**Try it**
Using the entries below, transcribe exactly the line containing "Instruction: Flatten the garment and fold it" and each line that follows it to the end.

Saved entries
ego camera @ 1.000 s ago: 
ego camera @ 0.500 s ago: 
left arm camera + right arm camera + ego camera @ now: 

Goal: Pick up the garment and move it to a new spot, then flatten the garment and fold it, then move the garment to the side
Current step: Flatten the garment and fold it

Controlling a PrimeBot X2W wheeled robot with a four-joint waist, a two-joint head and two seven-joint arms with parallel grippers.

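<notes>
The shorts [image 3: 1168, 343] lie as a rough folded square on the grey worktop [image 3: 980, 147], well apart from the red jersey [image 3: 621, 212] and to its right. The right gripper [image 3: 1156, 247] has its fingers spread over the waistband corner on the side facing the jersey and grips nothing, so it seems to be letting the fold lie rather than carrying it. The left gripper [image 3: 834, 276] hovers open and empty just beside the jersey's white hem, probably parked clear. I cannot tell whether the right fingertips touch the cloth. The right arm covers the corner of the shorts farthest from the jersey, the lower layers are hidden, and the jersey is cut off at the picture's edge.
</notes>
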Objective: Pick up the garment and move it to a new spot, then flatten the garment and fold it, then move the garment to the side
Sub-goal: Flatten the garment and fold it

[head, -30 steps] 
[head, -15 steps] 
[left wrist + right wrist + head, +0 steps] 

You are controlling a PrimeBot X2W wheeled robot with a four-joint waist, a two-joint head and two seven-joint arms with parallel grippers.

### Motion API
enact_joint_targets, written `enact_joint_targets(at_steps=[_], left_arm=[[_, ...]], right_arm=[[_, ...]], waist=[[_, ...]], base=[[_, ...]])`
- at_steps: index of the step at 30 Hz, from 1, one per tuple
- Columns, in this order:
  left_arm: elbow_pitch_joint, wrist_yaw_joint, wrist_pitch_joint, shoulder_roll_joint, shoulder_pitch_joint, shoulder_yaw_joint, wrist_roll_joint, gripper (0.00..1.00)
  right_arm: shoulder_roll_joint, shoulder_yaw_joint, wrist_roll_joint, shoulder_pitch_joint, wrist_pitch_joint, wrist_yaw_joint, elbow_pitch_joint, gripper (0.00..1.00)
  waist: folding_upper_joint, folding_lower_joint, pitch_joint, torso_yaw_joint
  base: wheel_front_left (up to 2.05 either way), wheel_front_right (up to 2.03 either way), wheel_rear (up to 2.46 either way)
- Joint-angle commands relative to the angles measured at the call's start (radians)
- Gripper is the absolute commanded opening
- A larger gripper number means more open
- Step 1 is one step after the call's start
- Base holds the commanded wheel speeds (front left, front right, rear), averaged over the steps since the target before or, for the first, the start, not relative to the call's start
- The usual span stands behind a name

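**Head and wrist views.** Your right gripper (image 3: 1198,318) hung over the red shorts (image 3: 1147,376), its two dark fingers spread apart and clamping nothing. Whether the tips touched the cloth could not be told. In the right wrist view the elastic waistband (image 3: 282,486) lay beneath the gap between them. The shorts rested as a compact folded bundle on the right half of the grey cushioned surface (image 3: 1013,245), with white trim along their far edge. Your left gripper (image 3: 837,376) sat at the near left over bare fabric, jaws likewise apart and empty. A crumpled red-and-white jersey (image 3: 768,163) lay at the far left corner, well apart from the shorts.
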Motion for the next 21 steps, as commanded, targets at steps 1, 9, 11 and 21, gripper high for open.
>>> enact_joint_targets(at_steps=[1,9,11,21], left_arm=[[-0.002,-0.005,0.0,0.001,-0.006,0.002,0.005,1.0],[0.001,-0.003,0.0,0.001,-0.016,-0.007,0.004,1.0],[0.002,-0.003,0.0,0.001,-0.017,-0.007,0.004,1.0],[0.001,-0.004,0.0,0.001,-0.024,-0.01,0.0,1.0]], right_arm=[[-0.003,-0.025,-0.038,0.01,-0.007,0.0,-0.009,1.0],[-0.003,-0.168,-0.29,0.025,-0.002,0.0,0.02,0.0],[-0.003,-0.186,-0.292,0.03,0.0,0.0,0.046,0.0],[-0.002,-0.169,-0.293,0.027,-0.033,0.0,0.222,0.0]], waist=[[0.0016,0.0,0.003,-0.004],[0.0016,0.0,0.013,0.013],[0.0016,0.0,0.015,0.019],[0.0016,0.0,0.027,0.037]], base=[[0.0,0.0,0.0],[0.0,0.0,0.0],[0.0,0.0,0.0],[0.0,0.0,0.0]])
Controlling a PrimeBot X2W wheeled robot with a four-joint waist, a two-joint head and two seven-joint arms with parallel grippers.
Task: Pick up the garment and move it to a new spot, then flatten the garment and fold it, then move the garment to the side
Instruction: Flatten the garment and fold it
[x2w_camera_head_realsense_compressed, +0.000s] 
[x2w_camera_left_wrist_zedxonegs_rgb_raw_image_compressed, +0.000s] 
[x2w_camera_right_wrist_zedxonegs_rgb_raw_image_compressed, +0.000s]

**Answer to the problem**
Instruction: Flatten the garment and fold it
[x2w_camera_head_realsense_compressed, +0.000s] 
[x2w_camera_left_wrist_zedxonegs_rgb_raw_image_compressed, +0.000s] 
[x2w_camera_right_wrist_zedxonegs_rgb_raw_image_compressed, +0.000s]

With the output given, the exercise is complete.